▶ **WHAT NEEDS TO BE DONE**
Using the data below, return the stretch from the line that contains "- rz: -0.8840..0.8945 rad" through the line that contains "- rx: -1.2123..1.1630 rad", both included, exactly as it stands and nothing beyond it.

(INFORMATION SHOWN)

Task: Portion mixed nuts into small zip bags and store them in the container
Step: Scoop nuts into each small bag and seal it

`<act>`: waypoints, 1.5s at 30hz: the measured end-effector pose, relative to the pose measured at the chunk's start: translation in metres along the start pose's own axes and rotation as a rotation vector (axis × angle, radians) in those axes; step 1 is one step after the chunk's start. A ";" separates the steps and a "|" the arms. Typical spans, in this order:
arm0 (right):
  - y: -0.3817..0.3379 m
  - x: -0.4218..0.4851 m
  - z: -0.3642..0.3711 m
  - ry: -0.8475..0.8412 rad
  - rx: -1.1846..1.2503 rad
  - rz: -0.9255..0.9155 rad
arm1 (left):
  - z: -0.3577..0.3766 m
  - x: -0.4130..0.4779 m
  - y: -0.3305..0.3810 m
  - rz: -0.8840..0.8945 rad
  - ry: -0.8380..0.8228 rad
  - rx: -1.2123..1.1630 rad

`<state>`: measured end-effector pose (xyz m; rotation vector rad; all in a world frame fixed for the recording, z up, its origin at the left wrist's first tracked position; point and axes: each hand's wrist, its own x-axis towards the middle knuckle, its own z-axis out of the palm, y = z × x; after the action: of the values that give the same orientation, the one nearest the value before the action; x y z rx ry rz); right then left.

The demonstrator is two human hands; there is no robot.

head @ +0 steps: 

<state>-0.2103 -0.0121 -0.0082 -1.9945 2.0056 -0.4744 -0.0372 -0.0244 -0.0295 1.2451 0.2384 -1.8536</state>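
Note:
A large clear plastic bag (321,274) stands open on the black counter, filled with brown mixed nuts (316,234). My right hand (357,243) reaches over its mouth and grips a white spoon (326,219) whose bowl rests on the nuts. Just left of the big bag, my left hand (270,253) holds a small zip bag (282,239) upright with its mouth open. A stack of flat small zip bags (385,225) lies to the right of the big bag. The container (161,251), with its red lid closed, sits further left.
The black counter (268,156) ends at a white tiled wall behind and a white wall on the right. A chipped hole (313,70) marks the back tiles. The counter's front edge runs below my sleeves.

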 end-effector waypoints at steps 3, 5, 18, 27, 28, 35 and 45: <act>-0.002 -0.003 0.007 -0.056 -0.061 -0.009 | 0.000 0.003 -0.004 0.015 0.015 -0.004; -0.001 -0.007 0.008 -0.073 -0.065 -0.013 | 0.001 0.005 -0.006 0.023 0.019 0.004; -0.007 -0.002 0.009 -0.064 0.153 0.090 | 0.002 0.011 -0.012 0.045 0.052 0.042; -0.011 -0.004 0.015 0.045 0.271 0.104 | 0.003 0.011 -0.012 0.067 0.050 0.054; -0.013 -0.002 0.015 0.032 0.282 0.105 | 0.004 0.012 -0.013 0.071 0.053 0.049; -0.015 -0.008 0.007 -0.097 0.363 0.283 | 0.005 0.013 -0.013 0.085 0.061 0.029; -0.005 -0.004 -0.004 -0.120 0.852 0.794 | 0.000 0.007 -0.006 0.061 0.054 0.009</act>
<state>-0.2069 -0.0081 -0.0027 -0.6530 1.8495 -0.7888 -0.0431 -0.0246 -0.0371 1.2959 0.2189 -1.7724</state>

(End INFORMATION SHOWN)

▶ **ANSWER SECTION**
  - rz: -0.8840..0.8945 rad
  - ry: -0.8380..0.8228 rad
  - rx: -1.2123..1.1630 rad

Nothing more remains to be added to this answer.